▶ Task item
If a line in the records below contains the word "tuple", copy it.

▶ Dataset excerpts
+ + + + + + +

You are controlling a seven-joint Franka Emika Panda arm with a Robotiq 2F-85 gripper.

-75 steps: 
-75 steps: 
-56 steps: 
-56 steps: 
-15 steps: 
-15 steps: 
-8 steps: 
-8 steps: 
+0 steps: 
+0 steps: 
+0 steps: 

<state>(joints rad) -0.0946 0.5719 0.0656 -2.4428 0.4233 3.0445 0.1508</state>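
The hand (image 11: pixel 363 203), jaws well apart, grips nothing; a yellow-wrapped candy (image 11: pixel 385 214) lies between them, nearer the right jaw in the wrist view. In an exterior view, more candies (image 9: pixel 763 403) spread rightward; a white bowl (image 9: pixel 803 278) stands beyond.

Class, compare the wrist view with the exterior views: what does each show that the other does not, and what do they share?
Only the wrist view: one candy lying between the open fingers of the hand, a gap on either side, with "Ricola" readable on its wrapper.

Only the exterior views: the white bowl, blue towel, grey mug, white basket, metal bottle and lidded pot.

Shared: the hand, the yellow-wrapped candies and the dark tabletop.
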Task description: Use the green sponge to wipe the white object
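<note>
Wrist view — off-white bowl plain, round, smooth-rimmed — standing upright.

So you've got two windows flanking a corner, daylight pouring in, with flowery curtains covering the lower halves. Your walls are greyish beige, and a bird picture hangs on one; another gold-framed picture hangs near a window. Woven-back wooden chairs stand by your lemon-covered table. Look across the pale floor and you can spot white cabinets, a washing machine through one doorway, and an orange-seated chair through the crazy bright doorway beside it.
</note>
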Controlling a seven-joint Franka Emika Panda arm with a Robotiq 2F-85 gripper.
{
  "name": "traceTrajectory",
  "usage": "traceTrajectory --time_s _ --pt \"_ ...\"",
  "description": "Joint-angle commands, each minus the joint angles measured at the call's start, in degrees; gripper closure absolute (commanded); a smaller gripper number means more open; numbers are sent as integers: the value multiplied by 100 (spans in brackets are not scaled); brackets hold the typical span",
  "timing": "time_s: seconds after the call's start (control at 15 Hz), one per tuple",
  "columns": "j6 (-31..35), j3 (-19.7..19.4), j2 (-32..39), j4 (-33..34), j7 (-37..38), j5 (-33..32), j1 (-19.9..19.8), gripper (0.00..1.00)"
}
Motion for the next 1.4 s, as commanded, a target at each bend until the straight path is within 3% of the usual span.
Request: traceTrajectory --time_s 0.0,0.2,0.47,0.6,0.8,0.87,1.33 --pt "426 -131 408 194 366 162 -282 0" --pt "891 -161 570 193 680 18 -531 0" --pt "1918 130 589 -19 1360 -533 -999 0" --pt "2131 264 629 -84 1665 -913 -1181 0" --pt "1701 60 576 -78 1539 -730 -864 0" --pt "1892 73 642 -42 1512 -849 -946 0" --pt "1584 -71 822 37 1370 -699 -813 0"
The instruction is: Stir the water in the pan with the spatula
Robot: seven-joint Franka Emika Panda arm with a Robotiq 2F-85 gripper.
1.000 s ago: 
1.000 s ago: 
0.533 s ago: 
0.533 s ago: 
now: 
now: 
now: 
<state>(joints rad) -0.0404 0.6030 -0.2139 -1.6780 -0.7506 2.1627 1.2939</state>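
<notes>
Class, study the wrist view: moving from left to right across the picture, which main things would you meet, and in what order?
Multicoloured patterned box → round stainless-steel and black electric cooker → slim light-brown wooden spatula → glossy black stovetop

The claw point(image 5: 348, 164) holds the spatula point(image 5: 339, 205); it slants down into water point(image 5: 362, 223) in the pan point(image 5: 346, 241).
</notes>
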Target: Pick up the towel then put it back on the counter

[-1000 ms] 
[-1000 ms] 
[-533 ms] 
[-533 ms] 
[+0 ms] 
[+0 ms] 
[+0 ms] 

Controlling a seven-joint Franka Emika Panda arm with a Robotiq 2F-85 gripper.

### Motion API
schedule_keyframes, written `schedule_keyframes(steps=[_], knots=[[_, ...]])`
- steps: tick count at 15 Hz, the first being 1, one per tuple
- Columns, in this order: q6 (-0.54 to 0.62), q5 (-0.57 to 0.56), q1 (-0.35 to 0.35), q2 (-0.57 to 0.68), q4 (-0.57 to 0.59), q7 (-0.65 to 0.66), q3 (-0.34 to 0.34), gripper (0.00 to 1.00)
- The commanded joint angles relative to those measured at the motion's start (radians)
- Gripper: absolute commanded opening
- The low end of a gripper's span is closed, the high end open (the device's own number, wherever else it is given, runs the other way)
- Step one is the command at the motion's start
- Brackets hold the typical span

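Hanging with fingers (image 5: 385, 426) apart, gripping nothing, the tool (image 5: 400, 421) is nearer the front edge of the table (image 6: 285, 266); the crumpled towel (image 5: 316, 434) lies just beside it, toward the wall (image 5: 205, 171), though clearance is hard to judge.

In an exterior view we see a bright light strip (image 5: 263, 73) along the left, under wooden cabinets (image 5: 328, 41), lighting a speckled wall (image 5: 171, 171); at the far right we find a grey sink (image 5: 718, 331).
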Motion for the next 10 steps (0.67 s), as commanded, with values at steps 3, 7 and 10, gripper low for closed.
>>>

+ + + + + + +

▶ Final answer
  "timing": "time_s: seconds after the call's start (control at 15 Hz), one per tuple",
- steps: tick count at 15 Hz, the first being 1, one per tuple

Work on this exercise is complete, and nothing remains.